Save that it rhymed "Rowley" with "holy" - which seemed entirely appropriate - it might have been written on the back of a packet of Woodbines.

In the early days the hamlet was called Cold Rowley, and that seemed fitting, too. The church's 300th anniversary history (from which much of this column is shamelessly filched) records not only that attendances were much higher in winter than in summer but that baptisms were often delayed because the nearby stream was frozen over.

They survived, nonetheless - "flourished in spite of persecution, or perhaps because of it," says F G Twitchett's 1952 masterwork - enjoyed an evangelical awakening when industry boomed around Consett and now, normally, address much smaller numbers.

The 350th anniversary had been hugely memorable, however, attracting as many souls to the nearby Royal Derwent Hotel because the church could never have accommodated them all.

A shuttle bus service had taken visitors between tea at the hotel and the flower festival at the church. "It was a beautiful weekend, magnificent," says Arthur Pearson from Castleside, for 30 years the church secretary.

The present building, up a little road that leads only to a farm, was built in 1824, replacing a smaller church completed 107 years earlier.

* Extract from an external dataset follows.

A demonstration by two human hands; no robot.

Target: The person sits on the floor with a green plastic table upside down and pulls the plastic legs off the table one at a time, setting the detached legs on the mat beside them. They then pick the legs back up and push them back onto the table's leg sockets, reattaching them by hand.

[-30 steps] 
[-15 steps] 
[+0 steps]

Thirteen are present last Sunday, mainly elderly and some from many a mile. They include Nancy Lister, who's 98, has read The Northern Echo almost all her life and now, at last, is in it.

The church has a long history of longevity - "they say it's the fresh air; there's plenty of it up here," says Arthur - though a little wayside pulpit outside suggests another reason.

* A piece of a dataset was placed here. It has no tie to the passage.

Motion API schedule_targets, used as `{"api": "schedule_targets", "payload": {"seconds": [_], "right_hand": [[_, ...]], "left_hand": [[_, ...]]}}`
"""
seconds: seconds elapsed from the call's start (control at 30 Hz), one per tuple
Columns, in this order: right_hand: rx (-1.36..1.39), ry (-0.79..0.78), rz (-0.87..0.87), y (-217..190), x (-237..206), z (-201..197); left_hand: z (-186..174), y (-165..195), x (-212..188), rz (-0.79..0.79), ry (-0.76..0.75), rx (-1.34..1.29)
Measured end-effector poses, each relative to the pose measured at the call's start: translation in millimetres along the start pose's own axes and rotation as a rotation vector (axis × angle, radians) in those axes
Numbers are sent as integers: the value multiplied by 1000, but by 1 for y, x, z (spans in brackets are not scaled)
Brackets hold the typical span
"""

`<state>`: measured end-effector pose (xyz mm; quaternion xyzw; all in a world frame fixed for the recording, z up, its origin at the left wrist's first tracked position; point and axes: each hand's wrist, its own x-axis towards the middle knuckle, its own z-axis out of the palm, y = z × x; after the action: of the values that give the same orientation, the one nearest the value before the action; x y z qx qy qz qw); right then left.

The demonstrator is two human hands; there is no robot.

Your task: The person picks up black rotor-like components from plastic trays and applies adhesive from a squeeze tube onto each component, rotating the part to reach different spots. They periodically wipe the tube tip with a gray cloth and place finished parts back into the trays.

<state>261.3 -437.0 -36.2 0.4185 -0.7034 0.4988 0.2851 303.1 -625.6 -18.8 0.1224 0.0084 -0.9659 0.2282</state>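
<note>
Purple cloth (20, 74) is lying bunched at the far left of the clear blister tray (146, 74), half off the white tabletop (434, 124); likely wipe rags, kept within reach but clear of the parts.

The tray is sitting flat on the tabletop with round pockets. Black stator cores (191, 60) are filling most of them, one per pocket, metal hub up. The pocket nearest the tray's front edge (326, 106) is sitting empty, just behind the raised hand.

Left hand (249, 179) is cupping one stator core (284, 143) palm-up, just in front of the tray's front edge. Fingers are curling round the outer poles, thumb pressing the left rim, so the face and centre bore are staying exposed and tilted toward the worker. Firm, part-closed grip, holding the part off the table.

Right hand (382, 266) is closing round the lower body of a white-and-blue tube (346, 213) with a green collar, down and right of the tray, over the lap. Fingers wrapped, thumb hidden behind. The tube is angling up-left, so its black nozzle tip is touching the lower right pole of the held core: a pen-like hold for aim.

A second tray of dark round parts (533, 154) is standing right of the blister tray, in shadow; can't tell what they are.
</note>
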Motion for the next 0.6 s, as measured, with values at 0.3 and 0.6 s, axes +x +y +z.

"As God adds years to your life, ask him to add life to your years," it says.

The service lasts an hour and five minutes, of which 40 minutes is consumed by the Rev David Hudson's sermon, written out in longhand like they used to in the old religion.

His prayers are for the Commonwealth Games and for flood victims, for victims of legionnaire's disease and for those suffering from the drought in Africa.

"Lord, they would love to have some of the water that we have had this week," he says, a spiritual commentary on the ten o'clock news.

Afterwards they gather happily for a photograph: holy Rowley, content in their little plot.

* Principal Sunday services at Rowley Baptist Church are at 9.30am and 6pm.